What the task requires:
Check each line of the entries below for the string "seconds"; copy every line where it appears.

Dataset excerpts:
=======

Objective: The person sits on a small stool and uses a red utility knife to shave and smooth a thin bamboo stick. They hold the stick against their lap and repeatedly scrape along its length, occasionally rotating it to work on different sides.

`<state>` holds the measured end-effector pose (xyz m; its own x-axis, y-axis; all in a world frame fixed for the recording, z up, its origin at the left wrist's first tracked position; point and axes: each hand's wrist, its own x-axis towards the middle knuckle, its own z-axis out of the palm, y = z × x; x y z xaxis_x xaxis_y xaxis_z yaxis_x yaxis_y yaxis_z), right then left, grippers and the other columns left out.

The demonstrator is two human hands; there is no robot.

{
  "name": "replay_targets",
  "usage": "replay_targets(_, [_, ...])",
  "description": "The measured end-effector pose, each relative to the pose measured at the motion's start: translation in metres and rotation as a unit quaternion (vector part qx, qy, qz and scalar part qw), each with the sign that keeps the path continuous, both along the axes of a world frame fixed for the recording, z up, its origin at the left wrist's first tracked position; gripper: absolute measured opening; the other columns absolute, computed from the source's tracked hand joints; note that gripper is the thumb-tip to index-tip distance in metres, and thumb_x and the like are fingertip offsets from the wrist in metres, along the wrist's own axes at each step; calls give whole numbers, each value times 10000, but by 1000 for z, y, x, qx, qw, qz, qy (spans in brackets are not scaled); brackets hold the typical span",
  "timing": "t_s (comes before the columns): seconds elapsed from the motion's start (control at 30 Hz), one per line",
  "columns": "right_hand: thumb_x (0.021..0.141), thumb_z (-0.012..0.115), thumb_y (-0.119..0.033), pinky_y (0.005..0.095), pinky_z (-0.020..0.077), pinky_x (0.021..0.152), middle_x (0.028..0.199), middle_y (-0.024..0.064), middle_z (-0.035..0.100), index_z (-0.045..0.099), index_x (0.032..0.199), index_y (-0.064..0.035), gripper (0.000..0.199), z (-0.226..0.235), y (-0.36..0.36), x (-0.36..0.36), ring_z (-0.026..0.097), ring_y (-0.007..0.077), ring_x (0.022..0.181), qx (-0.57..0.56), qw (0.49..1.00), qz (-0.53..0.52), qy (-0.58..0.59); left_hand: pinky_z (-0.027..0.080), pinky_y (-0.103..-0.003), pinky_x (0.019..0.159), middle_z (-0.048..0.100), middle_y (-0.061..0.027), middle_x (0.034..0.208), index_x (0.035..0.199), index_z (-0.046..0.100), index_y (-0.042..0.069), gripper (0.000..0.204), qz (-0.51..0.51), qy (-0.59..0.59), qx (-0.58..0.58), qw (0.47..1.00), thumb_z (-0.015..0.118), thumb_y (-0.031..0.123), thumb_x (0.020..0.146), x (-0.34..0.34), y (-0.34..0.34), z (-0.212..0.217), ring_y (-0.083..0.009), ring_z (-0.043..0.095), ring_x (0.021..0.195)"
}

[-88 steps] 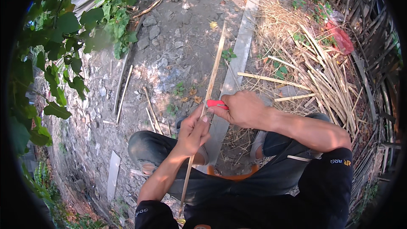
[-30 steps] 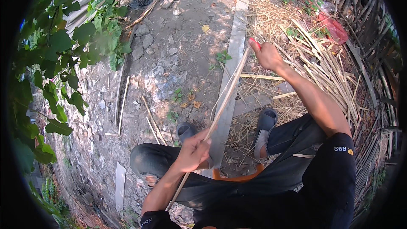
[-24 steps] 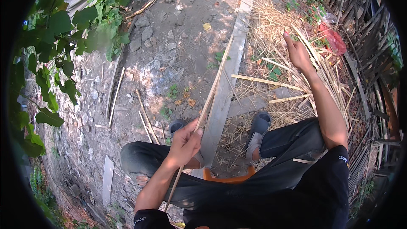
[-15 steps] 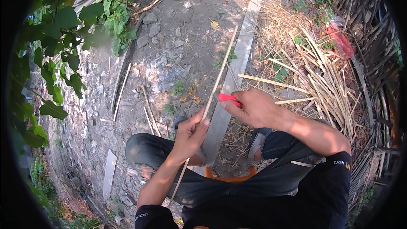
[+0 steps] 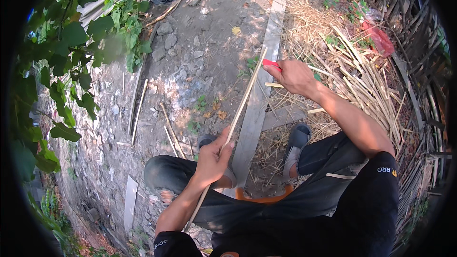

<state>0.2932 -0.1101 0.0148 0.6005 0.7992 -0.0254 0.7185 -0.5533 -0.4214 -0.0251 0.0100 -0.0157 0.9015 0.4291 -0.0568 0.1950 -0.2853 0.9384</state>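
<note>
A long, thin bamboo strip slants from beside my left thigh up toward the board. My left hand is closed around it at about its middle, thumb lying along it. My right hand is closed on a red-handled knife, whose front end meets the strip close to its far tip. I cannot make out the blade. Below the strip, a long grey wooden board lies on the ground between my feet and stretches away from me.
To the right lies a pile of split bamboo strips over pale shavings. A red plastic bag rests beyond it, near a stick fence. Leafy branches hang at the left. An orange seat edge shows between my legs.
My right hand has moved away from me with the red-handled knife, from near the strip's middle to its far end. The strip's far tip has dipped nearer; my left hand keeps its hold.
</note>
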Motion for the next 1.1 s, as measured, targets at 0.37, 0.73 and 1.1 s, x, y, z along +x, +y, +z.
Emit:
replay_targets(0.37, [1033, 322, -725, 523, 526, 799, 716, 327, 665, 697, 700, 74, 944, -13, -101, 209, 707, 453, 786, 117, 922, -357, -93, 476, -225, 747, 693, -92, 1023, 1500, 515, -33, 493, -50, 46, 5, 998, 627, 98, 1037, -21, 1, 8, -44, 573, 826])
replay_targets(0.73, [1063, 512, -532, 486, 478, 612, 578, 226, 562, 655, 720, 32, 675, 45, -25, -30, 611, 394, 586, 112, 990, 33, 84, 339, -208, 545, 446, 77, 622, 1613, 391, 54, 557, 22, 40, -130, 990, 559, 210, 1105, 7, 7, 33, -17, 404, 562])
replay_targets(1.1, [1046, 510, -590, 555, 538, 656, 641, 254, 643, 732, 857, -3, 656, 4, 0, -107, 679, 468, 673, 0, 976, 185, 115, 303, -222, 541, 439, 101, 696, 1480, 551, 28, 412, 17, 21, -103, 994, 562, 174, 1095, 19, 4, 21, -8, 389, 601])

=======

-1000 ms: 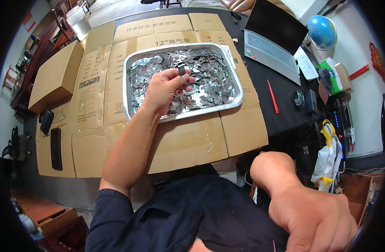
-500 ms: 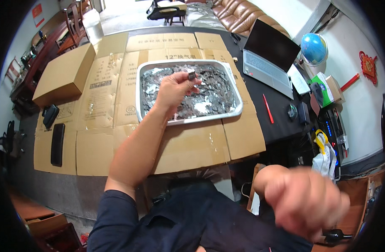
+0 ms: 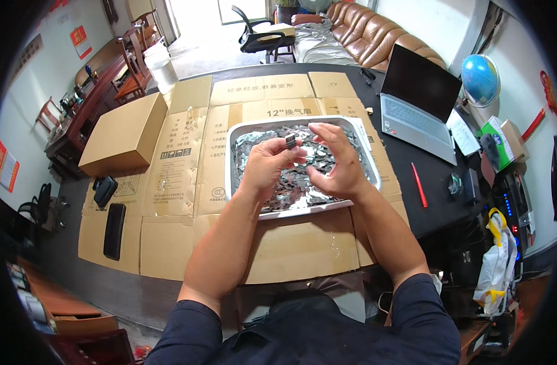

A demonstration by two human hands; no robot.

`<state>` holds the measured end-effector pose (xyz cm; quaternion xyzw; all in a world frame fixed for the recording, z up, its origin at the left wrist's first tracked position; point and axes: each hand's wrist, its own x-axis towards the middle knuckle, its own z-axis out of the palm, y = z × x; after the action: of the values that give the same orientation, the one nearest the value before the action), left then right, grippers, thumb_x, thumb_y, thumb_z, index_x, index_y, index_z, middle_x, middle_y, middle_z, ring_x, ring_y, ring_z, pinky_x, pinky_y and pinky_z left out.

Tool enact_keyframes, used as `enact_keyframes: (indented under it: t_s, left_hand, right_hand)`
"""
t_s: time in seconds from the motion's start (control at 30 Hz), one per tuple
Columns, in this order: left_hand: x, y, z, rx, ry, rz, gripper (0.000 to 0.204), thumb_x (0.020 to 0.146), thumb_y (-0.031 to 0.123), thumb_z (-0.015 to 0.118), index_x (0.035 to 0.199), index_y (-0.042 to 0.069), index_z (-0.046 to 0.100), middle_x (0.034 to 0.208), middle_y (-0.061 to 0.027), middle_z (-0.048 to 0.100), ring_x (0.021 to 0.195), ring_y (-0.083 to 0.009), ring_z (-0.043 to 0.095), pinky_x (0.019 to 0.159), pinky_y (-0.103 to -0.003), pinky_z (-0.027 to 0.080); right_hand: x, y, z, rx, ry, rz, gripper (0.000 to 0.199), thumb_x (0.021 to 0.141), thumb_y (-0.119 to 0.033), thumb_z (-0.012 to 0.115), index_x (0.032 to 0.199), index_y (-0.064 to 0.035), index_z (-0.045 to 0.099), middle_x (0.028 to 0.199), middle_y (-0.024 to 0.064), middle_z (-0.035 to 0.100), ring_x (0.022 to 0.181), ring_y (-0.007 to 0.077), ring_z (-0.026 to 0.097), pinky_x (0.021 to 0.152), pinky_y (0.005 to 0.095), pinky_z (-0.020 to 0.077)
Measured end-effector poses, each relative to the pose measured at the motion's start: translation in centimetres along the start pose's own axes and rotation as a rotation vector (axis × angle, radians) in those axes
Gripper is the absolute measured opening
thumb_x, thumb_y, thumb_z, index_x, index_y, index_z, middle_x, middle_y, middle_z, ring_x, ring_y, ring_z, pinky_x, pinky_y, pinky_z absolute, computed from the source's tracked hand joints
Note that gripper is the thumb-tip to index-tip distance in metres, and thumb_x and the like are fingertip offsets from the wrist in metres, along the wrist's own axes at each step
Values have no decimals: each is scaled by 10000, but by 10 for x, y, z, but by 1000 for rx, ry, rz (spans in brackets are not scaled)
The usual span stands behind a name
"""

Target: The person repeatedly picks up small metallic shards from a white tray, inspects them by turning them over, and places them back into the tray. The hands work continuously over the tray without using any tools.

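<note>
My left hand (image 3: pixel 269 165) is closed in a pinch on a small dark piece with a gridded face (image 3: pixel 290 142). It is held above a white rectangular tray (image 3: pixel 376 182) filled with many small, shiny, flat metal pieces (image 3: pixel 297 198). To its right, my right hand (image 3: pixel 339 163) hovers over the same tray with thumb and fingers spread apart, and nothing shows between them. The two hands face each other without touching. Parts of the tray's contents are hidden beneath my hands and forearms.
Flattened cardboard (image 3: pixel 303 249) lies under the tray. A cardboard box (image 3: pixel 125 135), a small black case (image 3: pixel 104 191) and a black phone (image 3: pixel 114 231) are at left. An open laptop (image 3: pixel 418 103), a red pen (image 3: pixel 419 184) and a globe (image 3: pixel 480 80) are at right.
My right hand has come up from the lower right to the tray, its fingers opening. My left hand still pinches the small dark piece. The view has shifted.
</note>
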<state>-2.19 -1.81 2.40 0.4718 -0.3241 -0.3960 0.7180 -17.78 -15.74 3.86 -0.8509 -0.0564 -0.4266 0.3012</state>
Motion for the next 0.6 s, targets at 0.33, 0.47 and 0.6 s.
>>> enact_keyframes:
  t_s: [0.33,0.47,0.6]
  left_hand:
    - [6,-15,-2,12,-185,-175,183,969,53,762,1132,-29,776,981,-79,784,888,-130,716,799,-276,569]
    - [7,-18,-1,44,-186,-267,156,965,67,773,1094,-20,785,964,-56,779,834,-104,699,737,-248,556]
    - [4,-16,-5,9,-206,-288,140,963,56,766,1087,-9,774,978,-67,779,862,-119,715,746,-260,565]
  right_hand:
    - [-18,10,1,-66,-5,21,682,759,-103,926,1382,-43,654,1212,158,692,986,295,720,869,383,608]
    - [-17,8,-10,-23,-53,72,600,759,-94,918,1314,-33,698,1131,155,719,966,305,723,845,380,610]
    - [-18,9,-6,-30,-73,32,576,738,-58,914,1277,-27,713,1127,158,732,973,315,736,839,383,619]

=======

Solution for this problem:
  "timing": "t_s (comes before the columns): seconds elapsed from the motion's start (control at 30 Hz), one per line",
t_s: time in seconds from the motion's start (control at 30 Hz), one per tuple

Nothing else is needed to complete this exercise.